* **Prompt**: Copy the data below exactly. Any pictures in it should be omitted.

Data below: Begin

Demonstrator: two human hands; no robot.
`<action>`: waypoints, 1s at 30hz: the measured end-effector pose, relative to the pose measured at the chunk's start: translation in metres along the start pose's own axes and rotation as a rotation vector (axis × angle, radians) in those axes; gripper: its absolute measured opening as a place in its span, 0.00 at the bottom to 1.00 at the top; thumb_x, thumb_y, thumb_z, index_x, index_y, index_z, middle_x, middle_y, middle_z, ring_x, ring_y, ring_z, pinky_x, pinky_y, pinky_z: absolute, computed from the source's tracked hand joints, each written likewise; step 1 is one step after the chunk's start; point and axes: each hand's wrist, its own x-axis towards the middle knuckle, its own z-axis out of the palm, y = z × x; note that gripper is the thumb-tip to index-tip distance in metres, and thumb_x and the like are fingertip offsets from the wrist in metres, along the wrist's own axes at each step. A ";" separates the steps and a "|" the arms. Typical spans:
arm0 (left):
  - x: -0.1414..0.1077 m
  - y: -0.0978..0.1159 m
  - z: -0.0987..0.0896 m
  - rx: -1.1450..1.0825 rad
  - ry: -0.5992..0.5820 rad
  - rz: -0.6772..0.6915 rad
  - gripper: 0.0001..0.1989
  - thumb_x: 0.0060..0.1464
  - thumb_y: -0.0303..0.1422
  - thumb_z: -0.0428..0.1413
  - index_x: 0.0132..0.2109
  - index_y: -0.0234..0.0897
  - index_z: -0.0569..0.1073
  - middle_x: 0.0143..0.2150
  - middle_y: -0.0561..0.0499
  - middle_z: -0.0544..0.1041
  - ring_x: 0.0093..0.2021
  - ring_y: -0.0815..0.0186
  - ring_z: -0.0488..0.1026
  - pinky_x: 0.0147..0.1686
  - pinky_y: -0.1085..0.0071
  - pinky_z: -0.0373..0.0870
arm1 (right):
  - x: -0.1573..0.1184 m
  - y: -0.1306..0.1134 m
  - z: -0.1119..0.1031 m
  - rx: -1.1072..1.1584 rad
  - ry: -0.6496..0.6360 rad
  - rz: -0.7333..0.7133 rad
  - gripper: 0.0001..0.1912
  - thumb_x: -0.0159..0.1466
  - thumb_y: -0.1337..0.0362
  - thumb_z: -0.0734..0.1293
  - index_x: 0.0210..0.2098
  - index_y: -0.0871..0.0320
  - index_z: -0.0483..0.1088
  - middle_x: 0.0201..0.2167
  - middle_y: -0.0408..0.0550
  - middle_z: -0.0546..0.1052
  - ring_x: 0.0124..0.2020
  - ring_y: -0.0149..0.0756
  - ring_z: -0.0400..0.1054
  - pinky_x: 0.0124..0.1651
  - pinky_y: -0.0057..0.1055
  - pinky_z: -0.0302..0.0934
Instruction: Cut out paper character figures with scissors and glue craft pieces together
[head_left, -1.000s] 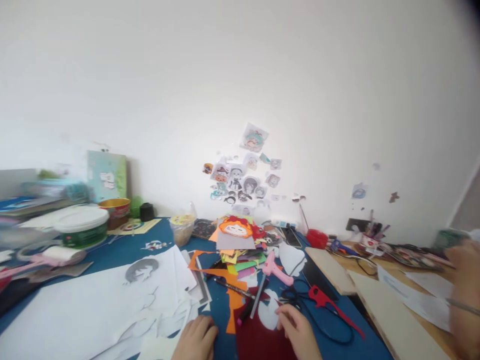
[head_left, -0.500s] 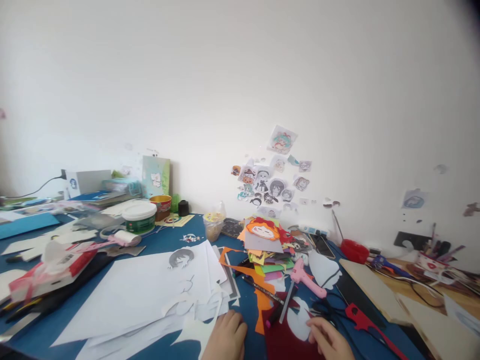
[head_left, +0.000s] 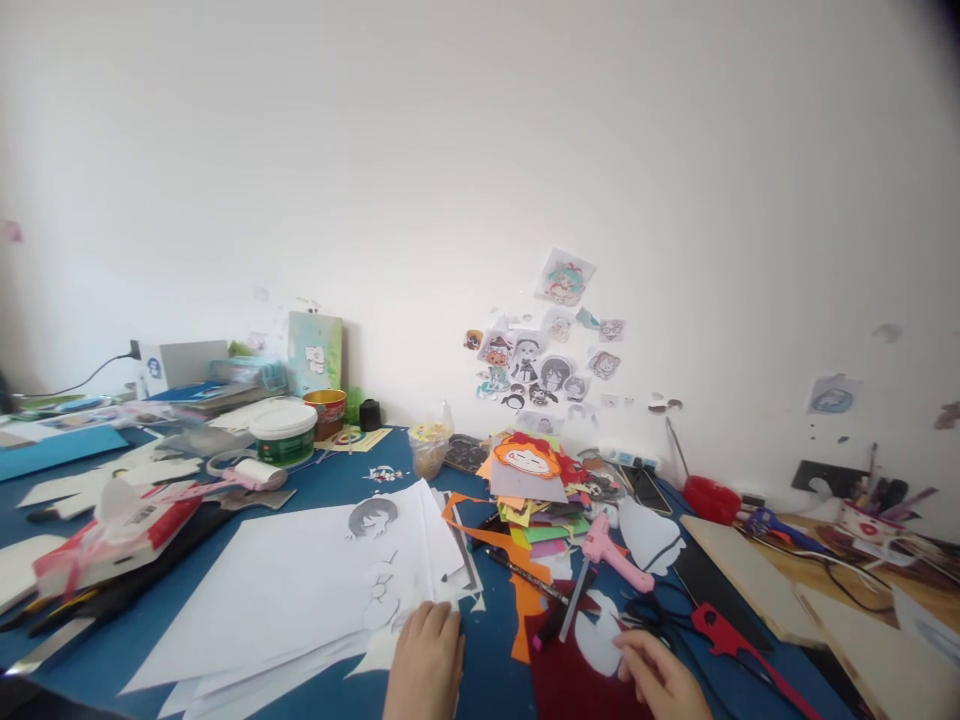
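Note:
My left hand (head_left: 425, 655) lies on the lower right corner of the white paper stack (head_left: 262, 590), fingers together and pointing forward; whatever is under them is hidden. On the stack, a dark-haired drawn head cutout (head_left: 373, 517) shows near the top right. My right hand (head_left: 660, 672) pinches the edge of a white rounded paper cutout (head_left: 598, 637) over a dark red sheet (head_left: 577, 690). Just beyond it sit a pink glue gun (head_left: 615, 560) and a dark marker (head_left: 551, 622). Orange paper scraps (head_left: 521, 610) lie between the hands.
A pile of coloured paper (head_left: 529, 485) stands behind the hands, beside a plastic cup (head_left: 430, 450). Left are a green-and-white tub (head_left: 283, 435) and a red-and-white packet (head_left: 120, 540). At right are a red tool (head_left: 739, 645), cables and pale boards (head_left: 750, 580).
My left hand has moved left and slightly forward onto the papers. The white scrap beside it has shifted, uncovering more of the sheet's drawn lines. My right hand has hardly moved.

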 end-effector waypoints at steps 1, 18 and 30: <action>0.000 0.002 -0.001 -0.024 0.014 0.014 0.14 0.54 0.26 0.43 0.40 0.37 0.73 0.41 0.44 0.75 0.41 0.59 0.70 0.41 0.63 0.68 | 0.000 0.000 0.000 0.000 0.000 0.000 0.16 0.48 0.51 0.64 0.28 0.58 0.71 0.17 0.44 0.69 0.18 0.33 0.60 0.23 0.26 0.56; 0.006 0.009 -0.026 -0.399 -0.132 0.001 0.14 0.57 0.30 0.41 0.36 0.41 0.71 0.33 0.48 0.73 0.34 0.65 0.71 0.33 0.73 0.67 | 0.002 0.006 -0.001 -0.021 -0.023 -0.017 0.18 0.50 0.51 0.63 0.30 0.60 0.71 0.18 0.44 0.70 0.19 0.32 0.60 0.24 0.25 0.56; 0.035 0.012 -0.063 -0.919 -0.299 -0.192 0.09 0.47 0.34 0.49 0.31 0.36 0.73 0.33 0.48 0.76 0.35 0.63 0.71 0.36 0.72 0.66 | 0.002 0.007 -0.003 -0.028 -0.042 0.009 0.17 0.50 0.51 0.63 0.30 0.59 0.71 0.18 0.44 0.70 0.19 0.33 0.60 0.24 0.25 0.57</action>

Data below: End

* **Reply**:
Demonstrator: two human hands; no robot.
`<action>`: waypoints, 1s at 30hz: the measured end-effector pose, relative to the pose measured at the chunk's start: translation in metres along the start pose's own axes and rotation as a rotation vector (axis × angle, radians) in those axes; gripper: its absolute measured opening as a place in its span, 0.00 at the bottom to 1.00 at the top; thumb_x, thumb_y, thumb_z, index_x, index_y, index_z, middle_x, middle_y, middle_z, ring_x, ring_y, ring_z, pinky_x, pinky_y, pinky_z: absolute, computed from the source's tracked hand joints, each written likewise; step 1 is one step after the chunk's start; point and axes: each hand's wrist, its own x-axis towards the middle knuckle, its own z-axis out of the palm, y = z × x; note that gripper is the thumb-tip to index-tip distance in metres, and thumb_x and the like are fingertip offsets from the wrist in metres, along the wrist's own axes at each step. A ";" separates the steps and a "|" the arms. Typical spans:
arm0 (left):
  - x: -0.1414..0.1077 m
  - y: -0.0978..0.1159 m
  - z: -0.0987..0.0896 m
  - rx: -1.1450..1.0825 rad
  - ry: -0.5992..0.5820 rad
  - rz: -0.6772..0.6915 rad
  - gripper: 0.0001..0.1989
  - thumb_x: 0.0060..0.1464
  - thumb_y: -0.0303..0.1422
  - thumb_z: -0.0428..0.1413
  - index_x: 0.0132..0.2109
  - index_y: -0.0234..0.0897
  - index_z: -0.0569..0.1073
  - middle_x: 0.0143..0.2150
  - middle_y: -0.0561..0.0499
  - middle_z: -0.0544..0.1041
  - ring_x: 0.0093..0.2021
  - ring_y: -0.0815..0.0186
  - ring_z: -0.0488..0.1026
  - pinky_x: 0.0147..0.1686
  - pinky_y: -0.1085..0.0071
  - pinky_z: -0.0373..0.0870
arm1 (right):
  - x: -0.1573..0.1184 m
  - y: -0.1306..0.1134 m
  - z: -0.1119..0.1031 m
  - rx: -1.1072..1.1584 rad
  - ry: -0.6496..0.6360 rad
  - rz: -0.7333..0.7133 rad
  - gripper: 0.0001..0.1912
  - thumb_x: -0.0159..0.1466
  - thumb_y: -0.1337..0.0362
  - thumb_z: -0.0734..0.1293
  - index_x: 0.0210..0.2098
  - index_y: -0.0871..0.0320
  - index_z: -0.0483..0.1088
  - middle_x: 0.0201..0.2167
  - middle_y: -0.0408..0.0550
  - middle_z: -0.0546..0.1052
  - ring_x: 0.0124..0.2020
  - ring_y: -0.0149..0.0756
  - ring_z: -0.0400..0.1054
  - pinky_x: 0.0124..0.1651
  - pinky_y: -0.0057..0.1055
  - pinky_z: -0.0302..0.0934
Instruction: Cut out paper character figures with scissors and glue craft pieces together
[head_left, -1.000s] 
[head_left, -0.500s] 
[head_left, +0.000s] 
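Note:
My left hand (head_left: 425, 655) lies on the lower right corner of the white paper stack (head_left: 262, 590), fingers together and pointing forward; whatever is under them is hidden. On the stack, a dark-haired drawn head cutout (head_left: 373, 517) shows near the top right. My right hand (head_left: 660, 672) pinches the edge of a white rounded paper cutout (head_left: 598, 637) over a dark red sheet (head_left: 577, 690). Just beyond it sit a pink glue gun (head_left: 615, 560) and a dark marker (head_left: 551, 622). Orange paper scraps (head_left: 521, 610) lie between the hands.
A pile of coloured paper (head_left: 529, 485) stands behind the hands, beside a plastic cup (head_left: 430, 450). Left are a green-and-white tub (head_left: 283, 435) and a red-and-white packet (head_left: 120, 540). At right are a red tool (head_left: 739, 645), cables and pale boards (head_left: 750, 580).
My left hand has moved left and slightly forward onto the papers. The white scrap beside it has shifted, uncovering more of the sheet's drawn lines. My right hand has hardly moved.
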
 end-effector waypoints at steps 1, 18 and 30: <action>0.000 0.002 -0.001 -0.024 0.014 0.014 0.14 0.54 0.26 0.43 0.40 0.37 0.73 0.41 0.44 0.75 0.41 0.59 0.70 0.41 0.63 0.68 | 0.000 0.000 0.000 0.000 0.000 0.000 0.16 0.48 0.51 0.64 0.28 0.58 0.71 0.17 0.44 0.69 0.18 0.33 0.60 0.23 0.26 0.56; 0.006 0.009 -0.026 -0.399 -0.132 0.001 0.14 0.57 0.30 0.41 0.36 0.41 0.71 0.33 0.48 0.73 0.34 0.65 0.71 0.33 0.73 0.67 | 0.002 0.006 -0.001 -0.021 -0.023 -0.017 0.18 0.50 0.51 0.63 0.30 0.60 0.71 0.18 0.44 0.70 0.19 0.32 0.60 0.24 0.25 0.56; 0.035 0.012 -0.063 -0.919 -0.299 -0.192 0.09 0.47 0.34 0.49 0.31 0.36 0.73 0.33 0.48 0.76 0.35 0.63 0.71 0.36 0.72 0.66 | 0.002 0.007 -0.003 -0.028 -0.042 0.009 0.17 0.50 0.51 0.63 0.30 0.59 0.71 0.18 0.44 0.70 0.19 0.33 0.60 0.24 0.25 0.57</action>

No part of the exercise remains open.